WHAT THE TASK REQUIRES:
Every line of the data below that holds the string "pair" needs to be reported.

DATA RECORDS:
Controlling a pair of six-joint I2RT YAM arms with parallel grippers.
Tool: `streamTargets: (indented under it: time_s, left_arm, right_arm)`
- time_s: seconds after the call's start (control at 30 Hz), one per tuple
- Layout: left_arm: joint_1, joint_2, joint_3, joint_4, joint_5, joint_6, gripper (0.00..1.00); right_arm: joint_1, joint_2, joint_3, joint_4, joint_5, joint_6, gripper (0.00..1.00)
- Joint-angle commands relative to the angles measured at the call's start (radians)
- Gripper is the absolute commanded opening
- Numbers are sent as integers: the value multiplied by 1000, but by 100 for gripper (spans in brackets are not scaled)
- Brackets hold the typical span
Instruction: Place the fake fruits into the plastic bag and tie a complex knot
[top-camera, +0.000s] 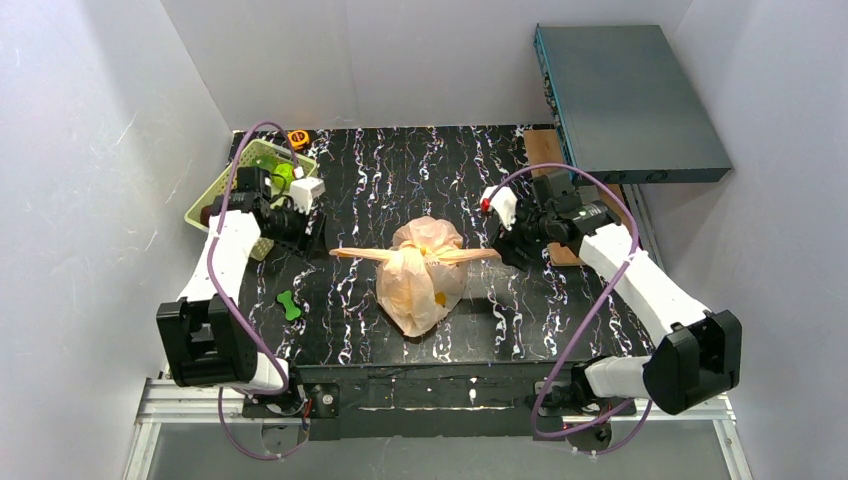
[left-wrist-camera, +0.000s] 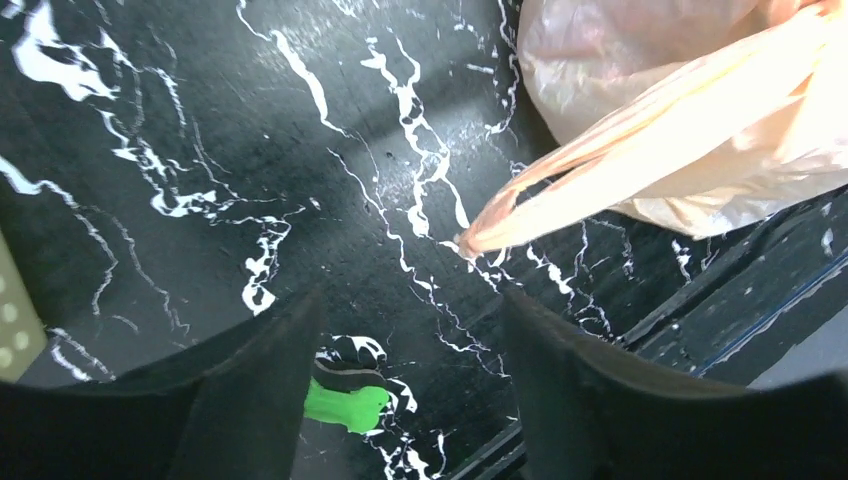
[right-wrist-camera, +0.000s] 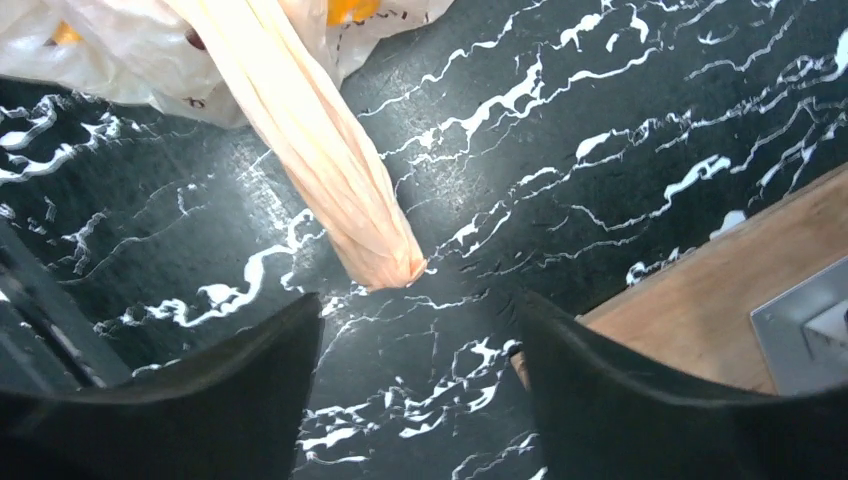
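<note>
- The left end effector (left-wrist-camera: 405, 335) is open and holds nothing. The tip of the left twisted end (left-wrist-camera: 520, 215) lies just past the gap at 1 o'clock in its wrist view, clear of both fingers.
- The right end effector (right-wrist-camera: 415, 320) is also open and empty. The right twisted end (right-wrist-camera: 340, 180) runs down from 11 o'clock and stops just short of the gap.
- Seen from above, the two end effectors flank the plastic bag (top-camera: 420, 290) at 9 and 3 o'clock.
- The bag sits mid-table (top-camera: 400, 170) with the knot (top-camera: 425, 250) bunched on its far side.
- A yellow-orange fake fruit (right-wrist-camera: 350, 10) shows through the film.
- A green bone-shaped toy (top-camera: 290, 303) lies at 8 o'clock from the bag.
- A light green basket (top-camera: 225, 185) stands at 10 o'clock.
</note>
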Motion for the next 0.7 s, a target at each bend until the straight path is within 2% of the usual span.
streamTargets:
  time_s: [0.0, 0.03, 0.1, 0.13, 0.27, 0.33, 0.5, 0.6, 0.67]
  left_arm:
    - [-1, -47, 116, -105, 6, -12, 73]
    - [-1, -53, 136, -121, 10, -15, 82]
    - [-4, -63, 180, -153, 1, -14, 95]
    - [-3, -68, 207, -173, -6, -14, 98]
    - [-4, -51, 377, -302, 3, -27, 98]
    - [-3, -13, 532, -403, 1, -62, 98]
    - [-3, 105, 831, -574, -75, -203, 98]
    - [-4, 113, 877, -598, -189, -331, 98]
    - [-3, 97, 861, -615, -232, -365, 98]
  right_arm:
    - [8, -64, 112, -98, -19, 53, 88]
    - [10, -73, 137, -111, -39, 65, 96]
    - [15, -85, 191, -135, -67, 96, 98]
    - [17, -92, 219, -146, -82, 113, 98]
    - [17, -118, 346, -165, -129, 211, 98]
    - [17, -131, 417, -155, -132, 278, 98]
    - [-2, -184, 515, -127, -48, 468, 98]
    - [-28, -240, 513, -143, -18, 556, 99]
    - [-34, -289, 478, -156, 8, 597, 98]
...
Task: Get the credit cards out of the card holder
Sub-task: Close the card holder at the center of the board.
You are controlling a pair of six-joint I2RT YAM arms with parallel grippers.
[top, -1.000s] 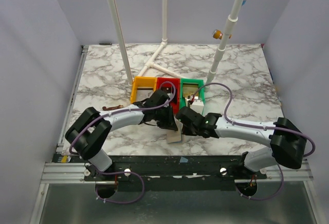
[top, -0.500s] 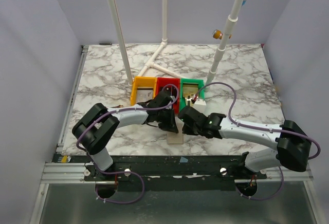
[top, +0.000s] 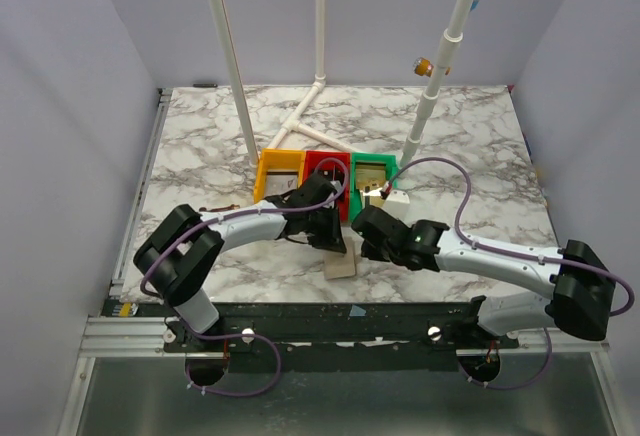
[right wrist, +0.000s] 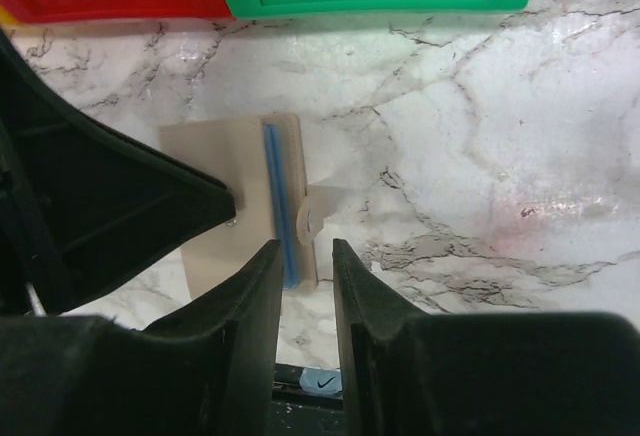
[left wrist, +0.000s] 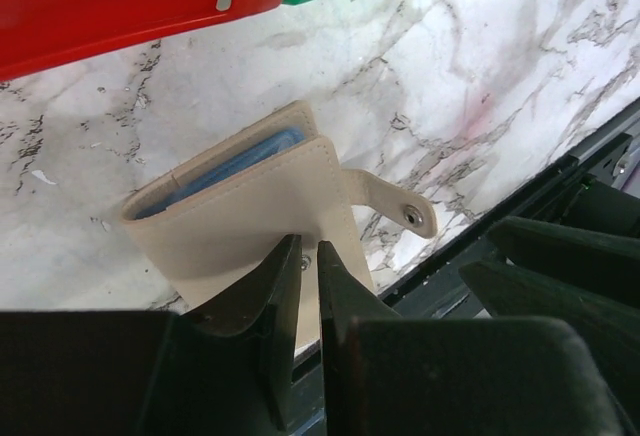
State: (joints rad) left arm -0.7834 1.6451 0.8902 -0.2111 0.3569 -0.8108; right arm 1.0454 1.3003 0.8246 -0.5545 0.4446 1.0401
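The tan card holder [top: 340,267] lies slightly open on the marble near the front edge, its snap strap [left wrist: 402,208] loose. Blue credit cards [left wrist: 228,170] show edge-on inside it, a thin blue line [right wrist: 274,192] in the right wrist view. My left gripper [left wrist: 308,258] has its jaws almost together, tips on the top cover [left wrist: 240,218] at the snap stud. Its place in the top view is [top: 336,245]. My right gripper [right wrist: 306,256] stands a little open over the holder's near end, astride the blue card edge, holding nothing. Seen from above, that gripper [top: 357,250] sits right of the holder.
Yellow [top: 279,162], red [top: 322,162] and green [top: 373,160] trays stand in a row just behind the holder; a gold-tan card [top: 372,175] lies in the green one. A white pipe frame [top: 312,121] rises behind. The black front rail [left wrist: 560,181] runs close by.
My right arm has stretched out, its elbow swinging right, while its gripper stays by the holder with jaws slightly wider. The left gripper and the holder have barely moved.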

SOLUTION FOR THIS TASK:
Controlling a pair of six-joint I2RT YAM arms with parallel grippers.
You are controlling a pair of six-joint I2RT YAM arms with parallel grippers.

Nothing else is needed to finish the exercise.